[Stored data]
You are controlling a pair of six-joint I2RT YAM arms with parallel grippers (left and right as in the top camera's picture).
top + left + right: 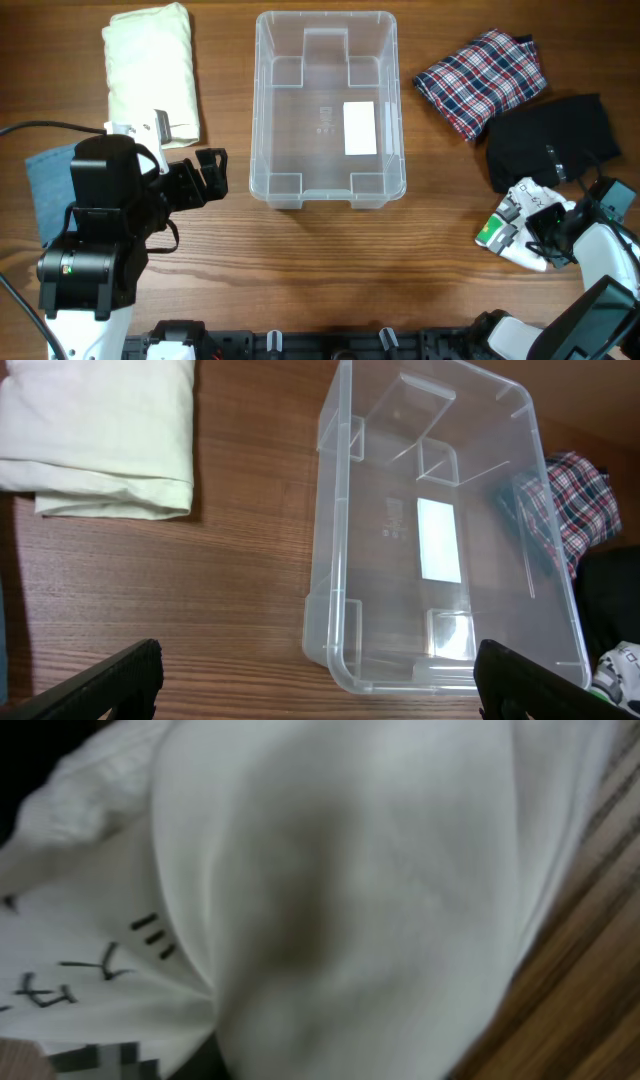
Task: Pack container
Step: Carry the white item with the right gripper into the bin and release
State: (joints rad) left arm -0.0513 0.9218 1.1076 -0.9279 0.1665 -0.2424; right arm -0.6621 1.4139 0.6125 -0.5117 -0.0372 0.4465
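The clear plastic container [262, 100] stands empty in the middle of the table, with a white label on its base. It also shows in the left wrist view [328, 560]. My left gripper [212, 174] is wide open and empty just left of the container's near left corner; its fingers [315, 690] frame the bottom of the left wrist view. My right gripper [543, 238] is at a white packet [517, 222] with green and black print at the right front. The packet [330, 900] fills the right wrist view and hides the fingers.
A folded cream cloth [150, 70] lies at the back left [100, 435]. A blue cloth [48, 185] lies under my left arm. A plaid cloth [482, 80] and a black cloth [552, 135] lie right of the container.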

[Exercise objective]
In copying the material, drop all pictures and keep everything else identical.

[Reply]
You are controlling a pair of six-joint I2RT YAM arms with parallel grippers (left and right as in the top camera's picture).
top + left + right: 
Task: Pack container
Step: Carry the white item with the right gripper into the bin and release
State: (joints rad) left arm -0.0513 0.9218 1.1076 -0.9279 0.1665 -0.2424; right arm -0.6621 1.4139 0.6125 -0.5117 -0.0372 0.4465
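The clear plastic container [262, 100] stands empty in the middle of the table, with a white label on its base. It also shows in the left wrist view [328, 560]. My left gripper [212, 174] is wide open and empty just left of the container's near left corner; its fingers [315, 690] frame the bottom of the left wrist view. My right gripper [543, 238] is at a white packet [517, 222] with green and black print at the right front. The packet [330, 900] fills the right wrist view and hides the fingers.
A folded cream cloth [150, 70] lies at the back left [100, 435]. A blue cloth [48, 185] lies under my left arm. A plaid cloth [482, 80] and a black cloth [552, 135] lie right of the container.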

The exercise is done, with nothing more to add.